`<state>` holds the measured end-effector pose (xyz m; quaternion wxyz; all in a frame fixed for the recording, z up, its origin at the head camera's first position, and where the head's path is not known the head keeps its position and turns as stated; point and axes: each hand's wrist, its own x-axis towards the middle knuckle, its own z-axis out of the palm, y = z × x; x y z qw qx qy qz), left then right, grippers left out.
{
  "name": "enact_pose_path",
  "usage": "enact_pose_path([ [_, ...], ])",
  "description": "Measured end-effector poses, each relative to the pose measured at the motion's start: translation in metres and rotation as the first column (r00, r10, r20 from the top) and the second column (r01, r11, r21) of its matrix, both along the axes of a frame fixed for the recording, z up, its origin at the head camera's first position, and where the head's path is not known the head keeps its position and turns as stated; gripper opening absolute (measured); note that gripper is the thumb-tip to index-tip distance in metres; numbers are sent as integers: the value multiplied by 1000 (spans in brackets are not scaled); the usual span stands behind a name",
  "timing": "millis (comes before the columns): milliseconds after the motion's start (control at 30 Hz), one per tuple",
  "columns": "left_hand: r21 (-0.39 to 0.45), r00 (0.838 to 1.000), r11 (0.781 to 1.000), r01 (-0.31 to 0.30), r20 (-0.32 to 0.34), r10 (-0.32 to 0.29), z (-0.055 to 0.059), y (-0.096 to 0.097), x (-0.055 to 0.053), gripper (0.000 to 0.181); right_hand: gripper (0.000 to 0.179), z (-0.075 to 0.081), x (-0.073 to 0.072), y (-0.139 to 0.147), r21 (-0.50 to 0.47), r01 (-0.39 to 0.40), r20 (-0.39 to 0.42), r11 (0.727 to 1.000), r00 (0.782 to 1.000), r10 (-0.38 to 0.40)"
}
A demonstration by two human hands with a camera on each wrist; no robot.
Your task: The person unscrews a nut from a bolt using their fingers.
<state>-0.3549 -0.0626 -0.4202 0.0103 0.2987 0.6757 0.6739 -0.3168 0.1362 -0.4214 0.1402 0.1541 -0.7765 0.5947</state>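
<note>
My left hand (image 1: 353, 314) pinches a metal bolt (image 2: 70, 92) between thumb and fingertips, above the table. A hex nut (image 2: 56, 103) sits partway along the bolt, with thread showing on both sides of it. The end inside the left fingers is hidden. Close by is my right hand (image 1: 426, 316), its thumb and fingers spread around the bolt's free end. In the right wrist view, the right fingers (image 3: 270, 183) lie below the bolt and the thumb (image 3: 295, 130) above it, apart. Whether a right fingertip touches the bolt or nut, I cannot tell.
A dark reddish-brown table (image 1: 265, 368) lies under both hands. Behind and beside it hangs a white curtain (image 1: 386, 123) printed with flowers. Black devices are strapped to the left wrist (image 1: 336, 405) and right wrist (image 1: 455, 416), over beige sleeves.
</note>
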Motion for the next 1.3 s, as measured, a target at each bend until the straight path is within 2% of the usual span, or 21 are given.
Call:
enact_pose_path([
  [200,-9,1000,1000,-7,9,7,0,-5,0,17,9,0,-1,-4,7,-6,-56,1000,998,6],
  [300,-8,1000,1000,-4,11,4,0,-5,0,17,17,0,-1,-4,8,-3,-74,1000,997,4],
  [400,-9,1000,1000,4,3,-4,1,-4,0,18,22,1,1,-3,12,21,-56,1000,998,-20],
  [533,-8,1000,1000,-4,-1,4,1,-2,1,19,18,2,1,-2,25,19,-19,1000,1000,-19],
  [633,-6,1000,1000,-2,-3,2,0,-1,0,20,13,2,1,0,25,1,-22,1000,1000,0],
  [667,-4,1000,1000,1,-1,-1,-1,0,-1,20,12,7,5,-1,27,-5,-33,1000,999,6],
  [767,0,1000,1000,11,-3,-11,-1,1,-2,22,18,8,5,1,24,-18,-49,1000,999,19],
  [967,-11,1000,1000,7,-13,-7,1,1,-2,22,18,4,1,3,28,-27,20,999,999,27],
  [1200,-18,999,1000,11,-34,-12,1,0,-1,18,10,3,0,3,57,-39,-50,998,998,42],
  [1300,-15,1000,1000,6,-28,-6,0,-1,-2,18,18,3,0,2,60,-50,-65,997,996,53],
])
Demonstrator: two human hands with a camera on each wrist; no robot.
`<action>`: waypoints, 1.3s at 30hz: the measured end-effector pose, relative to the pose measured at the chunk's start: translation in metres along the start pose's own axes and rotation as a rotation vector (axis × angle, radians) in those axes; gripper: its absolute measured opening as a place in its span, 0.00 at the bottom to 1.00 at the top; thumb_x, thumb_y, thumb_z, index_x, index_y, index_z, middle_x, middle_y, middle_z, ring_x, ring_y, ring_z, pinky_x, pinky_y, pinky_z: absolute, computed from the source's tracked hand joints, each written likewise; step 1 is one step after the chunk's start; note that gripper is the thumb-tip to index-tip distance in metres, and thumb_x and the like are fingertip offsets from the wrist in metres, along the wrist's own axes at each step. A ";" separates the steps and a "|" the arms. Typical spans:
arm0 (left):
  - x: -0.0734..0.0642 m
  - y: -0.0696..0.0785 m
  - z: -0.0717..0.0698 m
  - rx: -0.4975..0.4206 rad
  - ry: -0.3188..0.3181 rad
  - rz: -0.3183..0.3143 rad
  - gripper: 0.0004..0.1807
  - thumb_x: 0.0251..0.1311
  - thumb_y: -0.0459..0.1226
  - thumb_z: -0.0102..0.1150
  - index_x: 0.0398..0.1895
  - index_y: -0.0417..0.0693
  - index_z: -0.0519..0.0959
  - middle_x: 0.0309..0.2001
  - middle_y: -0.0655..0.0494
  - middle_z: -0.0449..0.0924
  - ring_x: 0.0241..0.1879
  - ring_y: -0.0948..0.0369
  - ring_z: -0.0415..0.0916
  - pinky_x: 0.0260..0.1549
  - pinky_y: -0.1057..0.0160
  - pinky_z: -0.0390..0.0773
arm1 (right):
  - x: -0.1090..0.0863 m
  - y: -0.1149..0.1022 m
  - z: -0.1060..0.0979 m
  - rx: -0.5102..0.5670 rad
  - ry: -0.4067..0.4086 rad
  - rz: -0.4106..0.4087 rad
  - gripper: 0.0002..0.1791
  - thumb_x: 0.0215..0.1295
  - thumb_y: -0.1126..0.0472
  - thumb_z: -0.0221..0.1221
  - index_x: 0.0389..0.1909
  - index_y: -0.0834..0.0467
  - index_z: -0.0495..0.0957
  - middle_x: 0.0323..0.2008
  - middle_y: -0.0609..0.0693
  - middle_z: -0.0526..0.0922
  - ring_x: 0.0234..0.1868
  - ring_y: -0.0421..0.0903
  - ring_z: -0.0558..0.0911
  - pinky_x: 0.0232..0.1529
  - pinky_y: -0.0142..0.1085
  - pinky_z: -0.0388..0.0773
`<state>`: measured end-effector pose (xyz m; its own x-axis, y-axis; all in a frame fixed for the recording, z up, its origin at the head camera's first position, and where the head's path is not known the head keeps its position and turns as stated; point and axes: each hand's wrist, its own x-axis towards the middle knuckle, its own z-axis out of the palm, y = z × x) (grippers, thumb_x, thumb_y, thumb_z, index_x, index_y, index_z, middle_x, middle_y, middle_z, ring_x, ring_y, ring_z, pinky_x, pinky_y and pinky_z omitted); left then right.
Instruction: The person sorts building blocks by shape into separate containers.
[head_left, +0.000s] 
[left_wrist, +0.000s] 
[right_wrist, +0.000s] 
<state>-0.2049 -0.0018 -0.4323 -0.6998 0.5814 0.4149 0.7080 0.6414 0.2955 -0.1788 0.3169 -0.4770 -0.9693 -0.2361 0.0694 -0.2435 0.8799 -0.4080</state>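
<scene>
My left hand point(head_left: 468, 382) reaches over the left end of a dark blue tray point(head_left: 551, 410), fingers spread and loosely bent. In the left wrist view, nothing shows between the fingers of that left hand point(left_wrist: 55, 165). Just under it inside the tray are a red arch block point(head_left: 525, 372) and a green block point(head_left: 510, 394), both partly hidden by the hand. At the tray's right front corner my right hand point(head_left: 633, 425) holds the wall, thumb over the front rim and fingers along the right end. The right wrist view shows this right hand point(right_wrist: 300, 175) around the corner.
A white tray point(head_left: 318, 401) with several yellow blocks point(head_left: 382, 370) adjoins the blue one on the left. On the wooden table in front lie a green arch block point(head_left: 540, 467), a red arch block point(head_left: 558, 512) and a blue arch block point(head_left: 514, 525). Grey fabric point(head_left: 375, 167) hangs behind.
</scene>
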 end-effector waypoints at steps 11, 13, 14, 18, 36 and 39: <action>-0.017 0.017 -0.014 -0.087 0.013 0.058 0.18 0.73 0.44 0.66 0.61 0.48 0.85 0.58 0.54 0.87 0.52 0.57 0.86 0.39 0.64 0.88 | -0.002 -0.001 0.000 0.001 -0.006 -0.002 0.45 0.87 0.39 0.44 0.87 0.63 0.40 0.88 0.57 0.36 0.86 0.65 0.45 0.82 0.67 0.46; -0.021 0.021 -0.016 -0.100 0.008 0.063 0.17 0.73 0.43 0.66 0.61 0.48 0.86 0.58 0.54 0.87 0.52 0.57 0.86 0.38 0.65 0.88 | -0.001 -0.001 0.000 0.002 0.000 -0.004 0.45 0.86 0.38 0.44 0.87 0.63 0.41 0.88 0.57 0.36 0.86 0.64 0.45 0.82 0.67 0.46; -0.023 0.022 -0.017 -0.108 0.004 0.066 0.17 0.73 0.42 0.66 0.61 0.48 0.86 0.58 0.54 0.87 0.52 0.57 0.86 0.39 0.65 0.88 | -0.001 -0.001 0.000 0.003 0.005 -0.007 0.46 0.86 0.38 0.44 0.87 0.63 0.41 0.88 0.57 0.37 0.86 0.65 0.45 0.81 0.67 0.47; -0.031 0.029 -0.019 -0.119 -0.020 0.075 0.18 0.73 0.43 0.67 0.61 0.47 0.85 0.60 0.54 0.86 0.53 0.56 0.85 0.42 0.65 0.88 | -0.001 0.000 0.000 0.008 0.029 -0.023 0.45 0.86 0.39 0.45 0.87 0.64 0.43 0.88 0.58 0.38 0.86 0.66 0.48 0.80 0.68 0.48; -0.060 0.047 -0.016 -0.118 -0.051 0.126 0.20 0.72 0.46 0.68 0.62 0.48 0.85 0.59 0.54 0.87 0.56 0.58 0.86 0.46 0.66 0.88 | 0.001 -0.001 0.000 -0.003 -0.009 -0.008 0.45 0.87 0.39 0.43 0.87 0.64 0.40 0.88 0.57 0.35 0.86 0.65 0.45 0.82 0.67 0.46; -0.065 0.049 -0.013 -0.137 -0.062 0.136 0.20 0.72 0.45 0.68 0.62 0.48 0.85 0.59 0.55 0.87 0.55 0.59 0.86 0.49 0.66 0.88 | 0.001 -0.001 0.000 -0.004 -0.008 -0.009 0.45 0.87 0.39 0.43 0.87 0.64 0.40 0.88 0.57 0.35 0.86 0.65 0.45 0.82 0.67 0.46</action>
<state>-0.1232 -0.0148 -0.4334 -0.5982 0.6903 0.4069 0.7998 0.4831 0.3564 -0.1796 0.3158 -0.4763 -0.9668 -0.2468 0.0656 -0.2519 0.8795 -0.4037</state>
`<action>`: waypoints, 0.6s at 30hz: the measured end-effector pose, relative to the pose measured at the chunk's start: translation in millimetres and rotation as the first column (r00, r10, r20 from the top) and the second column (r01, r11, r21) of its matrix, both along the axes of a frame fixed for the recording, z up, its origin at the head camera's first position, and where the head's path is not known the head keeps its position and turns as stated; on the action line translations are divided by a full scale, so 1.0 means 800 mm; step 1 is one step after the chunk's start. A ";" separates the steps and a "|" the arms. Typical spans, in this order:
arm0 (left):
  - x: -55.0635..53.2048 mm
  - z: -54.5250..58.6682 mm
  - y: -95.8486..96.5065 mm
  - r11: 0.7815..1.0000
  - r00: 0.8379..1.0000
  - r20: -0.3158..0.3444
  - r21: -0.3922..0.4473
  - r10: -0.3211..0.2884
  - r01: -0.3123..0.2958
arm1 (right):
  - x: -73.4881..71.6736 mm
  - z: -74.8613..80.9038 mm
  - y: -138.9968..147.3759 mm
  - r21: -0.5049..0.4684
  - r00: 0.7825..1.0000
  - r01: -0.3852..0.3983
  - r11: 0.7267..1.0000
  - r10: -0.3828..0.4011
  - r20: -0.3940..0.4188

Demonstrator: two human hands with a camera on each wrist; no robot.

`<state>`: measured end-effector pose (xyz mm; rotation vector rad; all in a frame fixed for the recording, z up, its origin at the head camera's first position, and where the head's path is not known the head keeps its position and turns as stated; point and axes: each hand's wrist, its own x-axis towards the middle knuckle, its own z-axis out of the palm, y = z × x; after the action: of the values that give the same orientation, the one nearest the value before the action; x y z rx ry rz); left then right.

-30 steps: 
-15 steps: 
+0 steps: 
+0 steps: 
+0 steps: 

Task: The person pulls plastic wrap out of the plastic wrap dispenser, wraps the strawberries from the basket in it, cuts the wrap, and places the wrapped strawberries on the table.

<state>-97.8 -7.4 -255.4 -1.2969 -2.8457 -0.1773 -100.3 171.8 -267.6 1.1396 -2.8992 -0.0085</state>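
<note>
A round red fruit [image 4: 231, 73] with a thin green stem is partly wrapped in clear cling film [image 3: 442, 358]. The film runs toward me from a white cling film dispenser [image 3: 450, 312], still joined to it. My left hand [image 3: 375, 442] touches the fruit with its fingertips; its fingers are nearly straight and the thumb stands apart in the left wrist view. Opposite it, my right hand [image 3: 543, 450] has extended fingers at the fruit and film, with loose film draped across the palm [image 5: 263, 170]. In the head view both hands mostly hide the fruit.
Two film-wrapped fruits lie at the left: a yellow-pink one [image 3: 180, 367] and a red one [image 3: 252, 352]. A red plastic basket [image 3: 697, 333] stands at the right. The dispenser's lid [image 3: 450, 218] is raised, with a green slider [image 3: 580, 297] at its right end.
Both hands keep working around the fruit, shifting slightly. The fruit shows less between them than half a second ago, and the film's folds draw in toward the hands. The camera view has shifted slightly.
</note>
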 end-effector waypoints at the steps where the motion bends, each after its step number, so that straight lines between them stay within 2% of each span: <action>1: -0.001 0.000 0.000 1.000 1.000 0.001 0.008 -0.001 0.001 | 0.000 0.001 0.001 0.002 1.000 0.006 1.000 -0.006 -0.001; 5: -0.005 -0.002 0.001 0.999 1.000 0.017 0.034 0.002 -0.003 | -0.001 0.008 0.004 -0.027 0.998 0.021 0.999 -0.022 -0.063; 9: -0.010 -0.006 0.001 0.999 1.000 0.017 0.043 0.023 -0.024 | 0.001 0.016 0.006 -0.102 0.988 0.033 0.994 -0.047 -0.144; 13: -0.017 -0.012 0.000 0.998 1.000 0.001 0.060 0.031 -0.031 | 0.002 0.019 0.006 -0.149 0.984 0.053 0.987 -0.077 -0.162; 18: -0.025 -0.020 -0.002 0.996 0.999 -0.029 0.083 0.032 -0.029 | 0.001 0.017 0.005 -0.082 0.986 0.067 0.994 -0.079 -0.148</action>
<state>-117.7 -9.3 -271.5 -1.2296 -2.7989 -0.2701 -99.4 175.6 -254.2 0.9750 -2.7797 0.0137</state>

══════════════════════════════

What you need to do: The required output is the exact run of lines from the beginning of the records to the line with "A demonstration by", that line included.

Task answer:
`<state>` holds the measured end-effector pose (xyz m; quaternion wxyz; all in a frame fixed for the recording, z up, its origin at the head camera's first position, and where the head's path is not known the head keeps its position and turns as stated; point and axes: each hand's wrist, its own x-axis towards the middle knuckle, its own z-axis out of the palm, y = z × x; x y z qw qx qy qz), left then right, grippers left out.
{
  "name": "enact_pose_path",
  "usage": "enact_pose_path([ [_, ...], ])",
  "description": "Measured end-effector poses, each relative to the pose measured at the motion's start: translation in metres and rotation as the first column (r00, r10, r20 from the top) and the second column (r01, r11, r21) of its matrix, both along the axes of a frame fixed for the recording, z up, its origin at the head camera's first position, and where the head's path is not known the head keeps its position and turns as stated; gripper opening absolute (measured); note that gripper is the thumb-tip to index-tip distance in metres; numbers are sent as integers: the value multiplied by 1000 (spans in brackets are not scaled); the usual span stands behind a name",
  "timing": "millis (comes before the columns): milliseconds after the motion's start (control at 30 Hz), one per tuple",
  "columns": "left_hand: r21 (-0.39 to 0.45), r00 (0.838 to 1.000), r11 (0.781 to 1.000), r01 (-0.31 to 0.30), r20 (-0.32 to 0.34), r10 (-0.32 to 0.29), z (-0.055 to 0.059), y (-0.096 to 0.097), x (-0.055 to 0.053), gripper (0.000 to 0.181); right_hand: gripper (0.000 to 0.179), z (-0.075 to 0.081), x (-0.073 to 0.072), y (-0.139 to 0.147), r21 (-0.50 to 0.47), r01 (-0.39 to 0.40), r20 (-0.39 to 0.42), r11 (0.727 to 1.000), r00 (0.782 to 1.000), r10 (-0.38 to 0.40)"
}
A demonstration by two human hands with a camera on each wrist; no robot.

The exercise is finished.